■ Aim of the task ■
Copy out the records again. Change nothing.

Stored items
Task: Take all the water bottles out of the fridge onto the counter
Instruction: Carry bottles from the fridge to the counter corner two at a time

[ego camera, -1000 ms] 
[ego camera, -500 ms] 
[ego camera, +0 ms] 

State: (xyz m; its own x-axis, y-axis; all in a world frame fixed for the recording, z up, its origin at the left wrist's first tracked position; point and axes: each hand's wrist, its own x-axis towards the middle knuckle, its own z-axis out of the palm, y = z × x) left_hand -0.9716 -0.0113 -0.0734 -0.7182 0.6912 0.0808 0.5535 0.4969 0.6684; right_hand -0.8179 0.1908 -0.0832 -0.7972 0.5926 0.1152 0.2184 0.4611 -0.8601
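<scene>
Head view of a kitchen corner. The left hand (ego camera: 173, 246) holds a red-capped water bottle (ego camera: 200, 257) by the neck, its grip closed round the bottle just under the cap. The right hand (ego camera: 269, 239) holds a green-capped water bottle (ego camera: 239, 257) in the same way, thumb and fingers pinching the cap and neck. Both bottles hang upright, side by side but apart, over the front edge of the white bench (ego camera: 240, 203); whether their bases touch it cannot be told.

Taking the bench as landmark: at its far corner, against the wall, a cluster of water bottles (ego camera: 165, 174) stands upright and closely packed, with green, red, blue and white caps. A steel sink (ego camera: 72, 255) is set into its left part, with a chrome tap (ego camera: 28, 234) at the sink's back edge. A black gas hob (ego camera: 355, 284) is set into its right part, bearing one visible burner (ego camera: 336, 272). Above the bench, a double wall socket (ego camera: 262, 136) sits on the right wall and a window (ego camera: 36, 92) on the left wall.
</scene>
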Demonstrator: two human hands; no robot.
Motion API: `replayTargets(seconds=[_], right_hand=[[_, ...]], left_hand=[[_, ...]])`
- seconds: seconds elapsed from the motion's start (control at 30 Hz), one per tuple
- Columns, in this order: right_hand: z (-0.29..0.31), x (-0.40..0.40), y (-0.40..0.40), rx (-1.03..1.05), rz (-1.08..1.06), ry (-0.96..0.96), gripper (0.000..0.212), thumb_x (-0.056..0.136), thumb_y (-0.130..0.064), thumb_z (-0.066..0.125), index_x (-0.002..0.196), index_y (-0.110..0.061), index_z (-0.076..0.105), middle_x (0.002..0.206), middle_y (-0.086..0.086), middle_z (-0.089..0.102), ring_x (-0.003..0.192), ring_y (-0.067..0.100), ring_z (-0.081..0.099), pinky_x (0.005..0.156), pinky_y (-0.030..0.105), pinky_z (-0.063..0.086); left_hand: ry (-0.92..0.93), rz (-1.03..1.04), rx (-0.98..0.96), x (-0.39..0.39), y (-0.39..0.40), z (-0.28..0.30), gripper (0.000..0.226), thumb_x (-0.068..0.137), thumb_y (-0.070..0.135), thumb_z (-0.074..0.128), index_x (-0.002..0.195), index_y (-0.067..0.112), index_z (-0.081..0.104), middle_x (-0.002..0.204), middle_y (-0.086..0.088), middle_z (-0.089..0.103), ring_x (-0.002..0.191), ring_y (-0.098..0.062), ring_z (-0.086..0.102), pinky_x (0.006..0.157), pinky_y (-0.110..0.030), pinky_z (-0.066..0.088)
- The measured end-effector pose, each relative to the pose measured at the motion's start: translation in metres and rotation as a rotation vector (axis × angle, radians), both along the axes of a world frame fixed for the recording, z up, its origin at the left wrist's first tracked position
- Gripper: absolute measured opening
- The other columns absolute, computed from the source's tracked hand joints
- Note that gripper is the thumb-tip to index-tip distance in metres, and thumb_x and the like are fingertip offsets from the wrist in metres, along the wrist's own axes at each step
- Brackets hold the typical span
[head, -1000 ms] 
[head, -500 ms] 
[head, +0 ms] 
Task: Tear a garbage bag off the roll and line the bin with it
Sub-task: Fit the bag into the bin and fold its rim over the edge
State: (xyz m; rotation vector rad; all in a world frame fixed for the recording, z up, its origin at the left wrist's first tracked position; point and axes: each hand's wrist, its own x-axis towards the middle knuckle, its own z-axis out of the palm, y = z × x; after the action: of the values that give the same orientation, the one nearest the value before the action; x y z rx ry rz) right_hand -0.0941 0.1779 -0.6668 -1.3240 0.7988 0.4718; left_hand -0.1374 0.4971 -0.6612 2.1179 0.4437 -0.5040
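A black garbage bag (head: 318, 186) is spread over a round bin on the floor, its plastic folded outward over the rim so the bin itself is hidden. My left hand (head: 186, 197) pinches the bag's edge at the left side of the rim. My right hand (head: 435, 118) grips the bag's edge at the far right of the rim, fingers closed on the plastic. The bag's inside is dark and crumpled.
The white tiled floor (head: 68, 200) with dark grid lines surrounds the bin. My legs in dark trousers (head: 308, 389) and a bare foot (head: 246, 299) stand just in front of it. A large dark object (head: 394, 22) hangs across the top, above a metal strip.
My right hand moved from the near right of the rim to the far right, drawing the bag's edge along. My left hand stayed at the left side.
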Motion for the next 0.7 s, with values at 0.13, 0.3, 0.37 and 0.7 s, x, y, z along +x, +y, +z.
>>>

■ Answer below ■
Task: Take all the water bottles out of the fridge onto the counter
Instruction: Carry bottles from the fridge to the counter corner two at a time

[ego camera, -1000 ms] 
[ego camera, -500 ms] 
[ego camera, +0 ms] 

State: (xyz m; its own x-axis, y-axis; all in a world frame fixed for the recording, z up, its origin at the left wrist's first tracked position; point and axes: each hand's wrist, its own x-axis towards the middle knuckle, its own z-axis out of the palm, y = z × x) left_hand -0.9716 -0.0113 -0.0734 -0.7182 0.6912 0.0808 0.5535 0.4969 0.6684; right_hand -0.8179 0.1908 -0.0832 -0.7972 0.5926 0.1152 0.2184 0.4611 -0.8601
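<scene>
Head view of a kitchen corner. The left hand (ego camera: 173, 246) holds a red-capped water bottle (ego camera: 200, 257) by the neck, its grip closed round the bottle just under the cap. The right hand (ego camera: 269, 239) holds a green-capped water bottle (ego camera: 239, 257) in the same way, thumb and fingers pinching the cap and neck. Both bottles hang upright, side by side but apart, over the front edge of the white bench (ego camera: 240, 203); whether their bases touch it cannot be told.

Taking the bench as landmark: at its far corner, against the wall, a cluster of water bottles (ego camera: 165, 174) stands upright and closely packed, with green, red, blue and white caps. A steel sink (ego camera: 72, 255) is set into its left part, with a chrome tap (ego camera: 28, 234) at the sink's back edge. A black gas hob (ego camera: 355, 284) is set into its right part, bearing one visible burner (ego camera: 336, 272). Above the bench, a double wall socket (ego camera: 262, 136) sits on the right wall and a window (ego camera: 36, 92) on the left wall.
</scene>
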Demonstrator: two human hands; no robot.
Motion API: `replayTargets(seconds=[_], right_hand=[[_, ...]], left_hand=[[_, ...]])`
- seconds: seconds elapsed from the motion's start (control at 30 Hz), one per tuple
- Columns, in this order: right_hand: z (-0.29..0.31), x (-0.40..0.40), y (-0.40..0.40), rx (-1.03..1.05), rz (-1.08..1.06), ry (-0.96..0.96), gripper (0.000..0.212), thumb_x (-0.056..0.136), thumb_y (-0.130..0.064), thumb_z (-0.066..0.125), index_x (-0.002..0.196), index_y (-0.110..0.061), index_z (-0.076..0.105), middle_x (0.002..0.206), middle_y (-0.086..0.086), middle_z (-0.089..0.102), ring_x (-0.003..0.192), ring_y (-0.067..0.100), ring_z (-0.081..0.099), pinky_x (0.005..0.156), pinky_y (-0.030..0.105), pinky_z (-0.063..0.086); left_hand: ry (-0.92..0.93), rz (-1.03..1.04), rx (-0.98..0.96), x (-0.39..0.39), y (-0.39..0.40), z (-0.28..0.30), gripper (0.000..0.226), thumb_x (-0.068..0.137), thumb_y (-0.070..0.135), thumb_z (-0.074..0.128), index_x (-0.002..0.195), index_y (-0.067..0.112), index_z (-0.081..0.104), middle_x (-0.002..0.204), middle_y (-0.086..0.088), middle_z (-0.089..0.103), ring_x (-0.002..0.191), ring_y (-0.098..0.062), ring_z (-0.086..0.102), pinky_x (0.006..0.157), pinky_y (-0.110..0.030), pinky_z (-0.066..0.088)
- The measured end-effector pose, each relative to the pose measured at the motion's start: translation in metres and rotation as a rotation vector (axis × angle, radians), both along the axes of a world frame fixed for the recording, z up, its origin at the left wrist's first tracked position
- Gripper: absolute measured opening
- The other columns absolute, computed from the source's tracked hand joints
- Note that gripper is the thumb-tip to index-tip distance in metres, and thumb_x and the like are fingertip offsets from the wrist in metres, along the wrist's own axes at each step
- Brackets hold the typical span
[head, -1000 ms] 
[head, -500 ms] 
[head, +0 ms] 
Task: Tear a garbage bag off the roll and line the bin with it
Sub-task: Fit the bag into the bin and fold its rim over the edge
State: (xyz m; rotation vector rad; all in a world frame fixed for the recording, z up, its origin at the left wrist's first tracked position; point and axes: each hand's wrist, its own x-axis towards the middle knuckle, its own z-axis out of the palm, y = z × x; after the action: of the values that give the same orientation, the one nearest the value before the action; x y z rx ry rz) right_hand -0.0941 0.1779 -0.6668 -1.3240 0.7988 0.4718; left_hand -0.1374 0.4971 -0.6612 2.1179 0.4437 -0.5040
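A black garbage bag (head: 318, 186) is spread over a round bin on the floor, its plastic folded outward over the rim so the bin itself is hidden. My left hand (head: 186, 197) pinches the bag's edge at the left side of the rim. My right hand (head: 435, 118) grips the bag's edge at the far right of the rim, fingers closed on the plastic. The bag's inside is dark and crumpled.
The white tiled floor (head: 68, 200) with dark grid lines surrounds the bin. My legs in dark trousers (head: 308, 389) and a bare foot (head: 246, 299) stand just in front of it. A large dark object (head: 394, 22) hangs across the top, above a metal strip.
My right hand moved from the near right of the rim to the far right, drawing the bag's edge along. My left hand stayed at the left side.
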Motion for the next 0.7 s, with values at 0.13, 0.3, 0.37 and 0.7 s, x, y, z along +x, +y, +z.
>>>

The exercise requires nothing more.